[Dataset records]
-- Opening Marker --

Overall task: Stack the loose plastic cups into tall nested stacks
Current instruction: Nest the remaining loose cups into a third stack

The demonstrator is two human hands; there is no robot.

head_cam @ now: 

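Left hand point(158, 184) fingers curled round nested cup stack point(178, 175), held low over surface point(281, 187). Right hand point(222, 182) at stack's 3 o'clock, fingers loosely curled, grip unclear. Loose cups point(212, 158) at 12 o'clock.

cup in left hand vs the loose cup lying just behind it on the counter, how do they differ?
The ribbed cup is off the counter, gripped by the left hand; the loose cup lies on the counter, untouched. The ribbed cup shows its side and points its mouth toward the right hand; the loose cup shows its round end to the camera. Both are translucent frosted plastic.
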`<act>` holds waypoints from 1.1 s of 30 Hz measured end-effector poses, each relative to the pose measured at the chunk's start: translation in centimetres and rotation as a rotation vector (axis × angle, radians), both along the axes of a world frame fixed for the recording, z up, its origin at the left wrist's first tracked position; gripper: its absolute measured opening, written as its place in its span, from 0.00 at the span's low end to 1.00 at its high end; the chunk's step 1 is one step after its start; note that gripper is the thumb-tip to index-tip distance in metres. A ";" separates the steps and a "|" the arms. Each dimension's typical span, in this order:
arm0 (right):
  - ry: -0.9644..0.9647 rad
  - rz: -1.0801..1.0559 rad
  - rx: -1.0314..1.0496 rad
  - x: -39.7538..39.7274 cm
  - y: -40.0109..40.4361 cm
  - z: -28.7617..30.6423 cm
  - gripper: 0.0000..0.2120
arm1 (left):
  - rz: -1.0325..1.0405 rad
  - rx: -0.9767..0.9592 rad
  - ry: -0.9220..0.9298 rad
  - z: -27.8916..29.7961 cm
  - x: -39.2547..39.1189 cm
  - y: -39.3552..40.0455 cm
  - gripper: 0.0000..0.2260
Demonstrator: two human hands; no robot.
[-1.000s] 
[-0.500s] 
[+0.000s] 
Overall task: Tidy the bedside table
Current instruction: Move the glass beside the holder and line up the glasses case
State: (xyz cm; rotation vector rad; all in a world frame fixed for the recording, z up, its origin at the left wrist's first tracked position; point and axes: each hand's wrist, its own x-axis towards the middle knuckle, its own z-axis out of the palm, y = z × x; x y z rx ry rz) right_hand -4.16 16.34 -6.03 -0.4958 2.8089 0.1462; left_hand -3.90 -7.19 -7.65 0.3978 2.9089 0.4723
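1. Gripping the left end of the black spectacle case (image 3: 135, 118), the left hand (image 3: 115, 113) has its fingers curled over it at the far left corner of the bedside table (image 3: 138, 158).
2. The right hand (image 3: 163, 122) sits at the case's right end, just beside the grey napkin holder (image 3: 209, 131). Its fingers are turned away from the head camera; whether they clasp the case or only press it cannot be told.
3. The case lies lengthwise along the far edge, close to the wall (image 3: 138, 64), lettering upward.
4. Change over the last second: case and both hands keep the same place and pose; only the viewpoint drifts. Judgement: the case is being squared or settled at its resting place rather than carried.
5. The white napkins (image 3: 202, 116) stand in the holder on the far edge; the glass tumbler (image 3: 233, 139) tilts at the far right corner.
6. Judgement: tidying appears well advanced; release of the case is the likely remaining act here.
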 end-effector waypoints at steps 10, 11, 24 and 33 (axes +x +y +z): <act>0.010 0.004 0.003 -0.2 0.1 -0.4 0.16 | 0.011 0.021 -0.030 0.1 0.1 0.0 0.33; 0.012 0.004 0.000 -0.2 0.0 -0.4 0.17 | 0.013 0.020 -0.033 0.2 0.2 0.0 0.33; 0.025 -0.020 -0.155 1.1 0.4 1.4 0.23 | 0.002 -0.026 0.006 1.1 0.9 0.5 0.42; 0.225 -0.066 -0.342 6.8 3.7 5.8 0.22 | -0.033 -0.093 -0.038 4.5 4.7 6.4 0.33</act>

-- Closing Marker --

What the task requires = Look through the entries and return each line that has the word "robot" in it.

Answer to this problem =
The demonstrator is two human hands; there is no robot.
Demonstrator: two human hands; no robot.

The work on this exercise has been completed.